This footage is from a 1970 TV Special “Ballet with Edward Villella” and shows he and Patricia McBride rehearsing Tschaikovksy Pas de Deux.
Edward Villella was always busy performing not just at NYCB, but in gigs around the country. For documentaries, educational seminars, guest appearances on TV variety shows, and more. He was an ambassador of dance, bringing it into the lives of millions of people. But his hectic schedule of “gigging” wasn’t just because he loved to educate:
Eddie told John Gruen in 1970: “People tend to think of dancers as super artistic individuals who are happy to dance for nothing at all. They are thought of as being beyond the mundane financial aspects of life. Dancing in the New York City Ballet won’t make you rich. We have a popular-priced ticket, and we have a popular-price salary. I always say that I dance OUTSIDE so that I can afford to dance INSIDE. In a way, I am subsidizing my own art.”
—The Private World of Ballet by John Gruen

"One of the most heartening aspects of the America dance scene is its generally high professional level. Who, for example, would imagine it possible to sit in a spacious junior high school auditorium here in White Plains and watch Patricia McBride and Edward Villella give as dazzling display of dancing as could be found anywhere? For a few moments while they were dancing last night, one knew with certainty that at that instant there could be no better dancing taking place anywhere else in the world, It is a curious feeling to have in White Plains.

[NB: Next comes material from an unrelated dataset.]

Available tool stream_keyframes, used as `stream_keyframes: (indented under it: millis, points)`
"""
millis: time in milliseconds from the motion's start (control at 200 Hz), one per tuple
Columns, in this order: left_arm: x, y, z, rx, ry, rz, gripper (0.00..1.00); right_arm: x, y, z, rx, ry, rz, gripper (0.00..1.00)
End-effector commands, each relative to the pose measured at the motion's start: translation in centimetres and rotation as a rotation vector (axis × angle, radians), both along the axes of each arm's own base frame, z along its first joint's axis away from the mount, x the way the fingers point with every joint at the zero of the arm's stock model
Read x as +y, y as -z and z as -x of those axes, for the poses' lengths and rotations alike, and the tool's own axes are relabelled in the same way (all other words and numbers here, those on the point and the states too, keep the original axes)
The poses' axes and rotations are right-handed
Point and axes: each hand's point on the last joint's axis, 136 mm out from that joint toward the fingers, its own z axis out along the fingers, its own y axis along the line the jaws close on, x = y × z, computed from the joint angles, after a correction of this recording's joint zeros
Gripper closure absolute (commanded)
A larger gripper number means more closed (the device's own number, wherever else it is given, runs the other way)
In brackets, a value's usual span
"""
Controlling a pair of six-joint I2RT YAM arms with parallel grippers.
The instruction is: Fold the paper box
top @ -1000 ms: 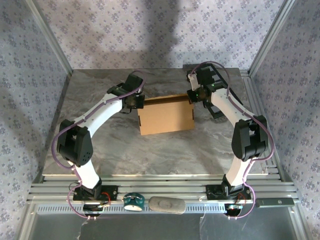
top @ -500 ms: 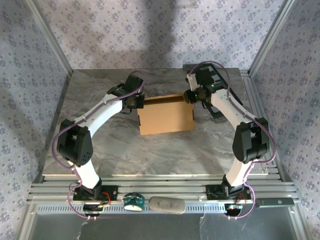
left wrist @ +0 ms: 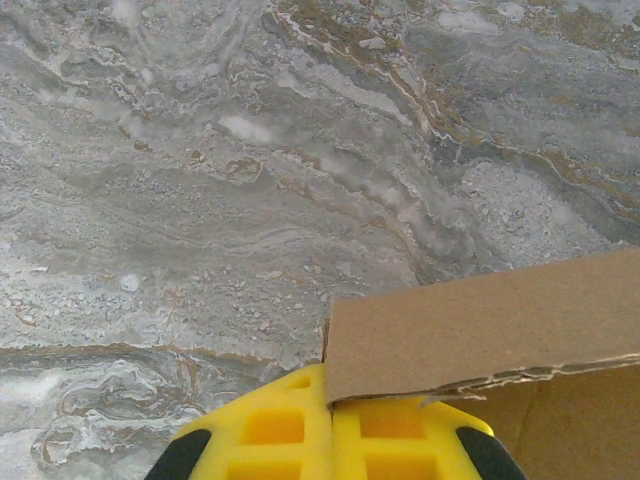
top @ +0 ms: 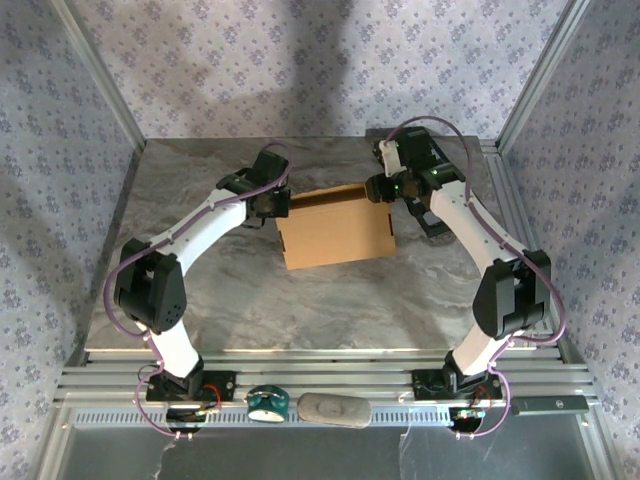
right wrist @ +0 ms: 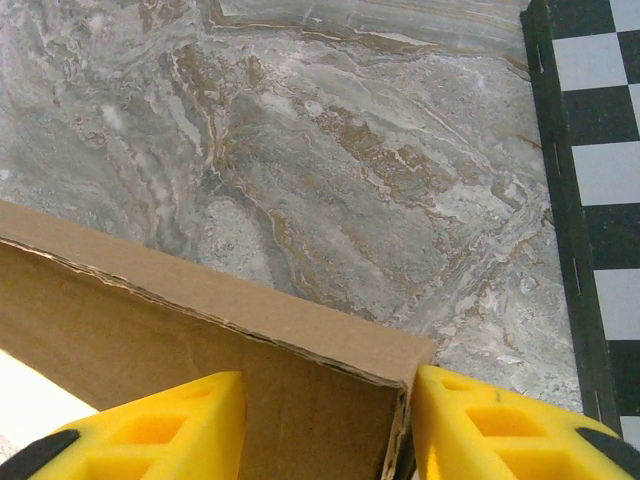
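Note:
The paper box [top: 337, 228] is a shallow brown cardboard box in the middle of the marble table, with its far wall standing up. My left gripper [top: 270, 201] is at the box's far-left corner. In the left wrist view it [left wrist: 330, 378] is shut, its yellow fingers [left wrist: 270, 425] pressed together, and a cardboard wall [left wrist: 480, 330] lies over the right finger. My right gripper [top: 385, 188] is at the far-right corner. It [right wrist: 325, 385] stands open astride the corner of the box [right wrist: 150, 320], one finger [right wrist: 170, 420] inside and the other against the outside of the side wall.
A black-and-white checkerboard panel [right wrist: 590, 130] lies on the table to the right of the box, under the right arm [top: 435, 222]. A teal object [top: 268, 402] and a grey oblong pad [top: 334, 409] rest on the front rail. Metal frame posts border the table.
My right gripper has opened from shut and now straddles the box's right wall. The box has shifted slightly right. My left gripper has stayed shut at its corner.

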Motion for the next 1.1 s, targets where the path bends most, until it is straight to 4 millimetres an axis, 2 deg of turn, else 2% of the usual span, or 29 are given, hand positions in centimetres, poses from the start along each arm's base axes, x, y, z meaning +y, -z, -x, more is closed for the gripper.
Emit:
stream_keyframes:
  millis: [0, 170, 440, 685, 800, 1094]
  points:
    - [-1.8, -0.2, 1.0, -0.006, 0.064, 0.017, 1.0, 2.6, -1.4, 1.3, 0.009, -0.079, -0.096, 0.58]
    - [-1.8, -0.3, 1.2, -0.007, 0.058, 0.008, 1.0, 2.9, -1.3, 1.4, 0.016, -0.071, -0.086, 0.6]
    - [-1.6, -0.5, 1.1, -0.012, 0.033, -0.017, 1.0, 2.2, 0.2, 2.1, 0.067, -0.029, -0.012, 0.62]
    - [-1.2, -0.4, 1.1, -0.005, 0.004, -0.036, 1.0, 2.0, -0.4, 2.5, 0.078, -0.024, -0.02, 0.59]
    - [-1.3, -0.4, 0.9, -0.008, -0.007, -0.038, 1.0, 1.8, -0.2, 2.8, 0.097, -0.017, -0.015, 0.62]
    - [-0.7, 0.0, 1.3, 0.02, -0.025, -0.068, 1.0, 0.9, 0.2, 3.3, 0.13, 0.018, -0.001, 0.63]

"These two stars from the New York City Ballet were appearing as guest artists with the Eglevsky Ballet Company. They danced “Tchaikovsky Pas de Deux." Miss McBride, with her fineboned delicacy and increasingly eloquent shadings of movement, has developed into a pride and joy of American dance.
"As for Mr. Villella, he is one of the world’s greatest male dancers, and he cannot dance an impeccable step without giving it the imprint of his character, that urchin, Latin Harlequin-style that sets him apart from his peers. There is, incidentally, only one definition of a great dancer, who has to dance not only with a fair selection of all the hooray adverbs ever applied to dancing but also in a way unique to himself. A great dancer dances for himself, and dances unmistakably. Mr. Villella is that extraordinatily rare thing, a great dancer."